#### Problem
Out of all the lines below, count those with the word "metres". Give the number only.

BEGIN The records

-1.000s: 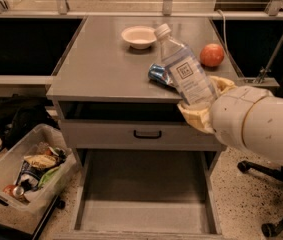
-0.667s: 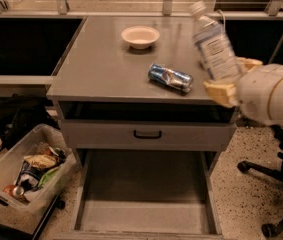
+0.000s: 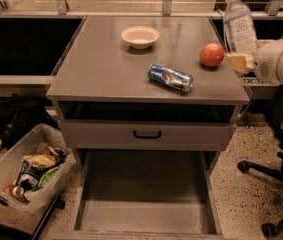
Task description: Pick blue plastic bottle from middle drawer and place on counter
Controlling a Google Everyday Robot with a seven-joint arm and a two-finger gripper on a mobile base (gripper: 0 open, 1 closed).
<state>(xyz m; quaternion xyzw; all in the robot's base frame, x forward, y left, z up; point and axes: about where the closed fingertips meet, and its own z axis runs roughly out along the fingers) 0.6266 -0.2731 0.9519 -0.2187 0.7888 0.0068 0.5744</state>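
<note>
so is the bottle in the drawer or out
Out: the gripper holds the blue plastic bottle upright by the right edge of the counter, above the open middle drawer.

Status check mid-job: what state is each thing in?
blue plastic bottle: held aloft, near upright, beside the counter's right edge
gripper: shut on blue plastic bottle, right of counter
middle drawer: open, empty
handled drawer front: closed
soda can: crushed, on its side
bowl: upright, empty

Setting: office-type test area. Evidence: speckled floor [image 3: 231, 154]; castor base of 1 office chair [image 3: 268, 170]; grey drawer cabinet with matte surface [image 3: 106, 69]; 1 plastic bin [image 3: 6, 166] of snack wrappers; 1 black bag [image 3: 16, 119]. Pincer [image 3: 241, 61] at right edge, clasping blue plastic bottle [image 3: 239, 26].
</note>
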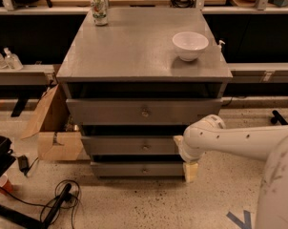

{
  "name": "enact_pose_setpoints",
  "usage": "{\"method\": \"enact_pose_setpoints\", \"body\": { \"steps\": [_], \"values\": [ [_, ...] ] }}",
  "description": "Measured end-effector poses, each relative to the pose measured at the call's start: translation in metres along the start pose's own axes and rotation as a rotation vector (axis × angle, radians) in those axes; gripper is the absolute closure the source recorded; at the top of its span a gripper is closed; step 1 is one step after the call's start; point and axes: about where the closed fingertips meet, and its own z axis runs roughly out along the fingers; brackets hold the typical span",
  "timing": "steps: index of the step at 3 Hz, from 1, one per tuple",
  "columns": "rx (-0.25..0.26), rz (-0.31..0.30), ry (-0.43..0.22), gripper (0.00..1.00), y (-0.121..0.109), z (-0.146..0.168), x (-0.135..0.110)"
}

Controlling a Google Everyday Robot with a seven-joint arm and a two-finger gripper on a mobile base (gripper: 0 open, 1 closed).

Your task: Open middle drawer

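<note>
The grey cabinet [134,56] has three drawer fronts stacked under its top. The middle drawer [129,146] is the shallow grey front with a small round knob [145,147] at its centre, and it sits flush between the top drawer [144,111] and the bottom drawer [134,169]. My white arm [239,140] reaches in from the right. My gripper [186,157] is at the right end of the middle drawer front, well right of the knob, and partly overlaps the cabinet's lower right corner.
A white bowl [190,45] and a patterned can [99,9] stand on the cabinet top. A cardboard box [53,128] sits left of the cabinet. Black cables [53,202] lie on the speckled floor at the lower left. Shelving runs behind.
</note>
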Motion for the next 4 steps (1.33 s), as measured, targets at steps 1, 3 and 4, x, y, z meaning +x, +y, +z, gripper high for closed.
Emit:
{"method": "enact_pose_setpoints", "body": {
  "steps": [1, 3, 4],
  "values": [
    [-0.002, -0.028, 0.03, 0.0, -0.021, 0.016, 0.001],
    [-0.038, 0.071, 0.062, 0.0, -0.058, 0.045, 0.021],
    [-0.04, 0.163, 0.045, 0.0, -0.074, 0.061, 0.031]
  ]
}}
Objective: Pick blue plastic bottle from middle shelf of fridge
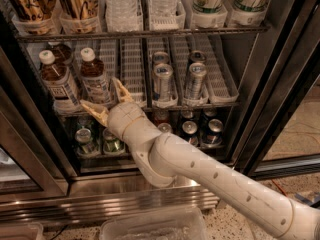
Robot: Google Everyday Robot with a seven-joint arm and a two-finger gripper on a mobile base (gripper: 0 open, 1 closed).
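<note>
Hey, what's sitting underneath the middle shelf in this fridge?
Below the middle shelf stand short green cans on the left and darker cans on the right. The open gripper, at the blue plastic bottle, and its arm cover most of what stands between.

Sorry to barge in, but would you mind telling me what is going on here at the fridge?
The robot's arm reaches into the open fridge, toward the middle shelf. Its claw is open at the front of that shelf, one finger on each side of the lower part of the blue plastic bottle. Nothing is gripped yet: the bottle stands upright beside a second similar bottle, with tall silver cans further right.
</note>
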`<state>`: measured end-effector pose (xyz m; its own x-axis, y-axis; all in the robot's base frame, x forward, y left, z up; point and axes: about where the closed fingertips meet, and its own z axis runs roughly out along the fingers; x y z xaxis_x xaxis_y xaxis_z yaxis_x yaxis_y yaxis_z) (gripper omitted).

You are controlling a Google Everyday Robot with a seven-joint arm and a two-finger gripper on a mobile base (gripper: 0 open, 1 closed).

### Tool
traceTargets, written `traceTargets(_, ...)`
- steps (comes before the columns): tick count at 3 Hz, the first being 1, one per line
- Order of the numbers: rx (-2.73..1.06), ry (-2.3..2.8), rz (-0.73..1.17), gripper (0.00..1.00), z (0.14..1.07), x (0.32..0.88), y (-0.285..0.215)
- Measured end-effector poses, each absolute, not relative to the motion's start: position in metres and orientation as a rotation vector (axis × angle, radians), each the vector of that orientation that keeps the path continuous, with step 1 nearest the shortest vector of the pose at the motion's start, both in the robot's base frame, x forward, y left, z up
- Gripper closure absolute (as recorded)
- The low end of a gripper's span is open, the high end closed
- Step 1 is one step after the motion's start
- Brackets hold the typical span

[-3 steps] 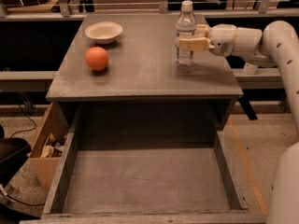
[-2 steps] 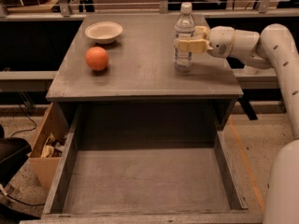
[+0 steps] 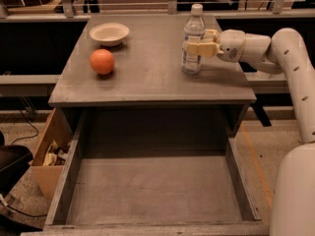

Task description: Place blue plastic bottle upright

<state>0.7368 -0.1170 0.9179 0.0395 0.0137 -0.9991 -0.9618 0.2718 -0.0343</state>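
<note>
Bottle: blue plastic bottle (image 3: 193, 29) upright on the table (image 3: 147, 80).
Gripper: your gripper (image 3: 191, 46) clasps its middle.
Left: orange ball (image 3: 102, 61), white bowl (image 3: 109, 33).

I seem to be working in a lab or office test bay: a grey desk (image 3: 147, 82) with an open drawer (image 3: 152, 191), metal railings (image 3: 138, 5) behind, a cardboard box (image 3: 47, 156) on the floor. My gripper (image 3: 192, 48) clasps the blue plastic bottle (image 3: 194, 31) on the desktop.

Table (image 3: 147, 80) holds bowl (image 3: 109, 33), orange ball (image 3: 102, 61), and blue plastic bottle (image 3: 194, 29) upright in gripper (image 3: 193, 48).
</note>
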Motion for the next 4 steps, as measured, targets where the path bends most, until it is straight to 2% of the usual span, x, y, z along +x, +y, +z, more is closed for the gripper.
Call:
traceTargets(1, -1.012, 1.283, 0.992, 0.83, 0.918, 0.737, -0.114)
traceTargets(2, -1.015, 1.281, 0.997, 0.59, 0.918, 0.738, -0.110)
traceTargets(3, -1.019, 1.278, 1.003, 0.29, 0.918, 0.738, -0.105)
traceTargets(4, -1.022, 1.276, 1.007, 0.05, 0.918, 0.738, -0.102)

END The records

#### Solution for this problem
2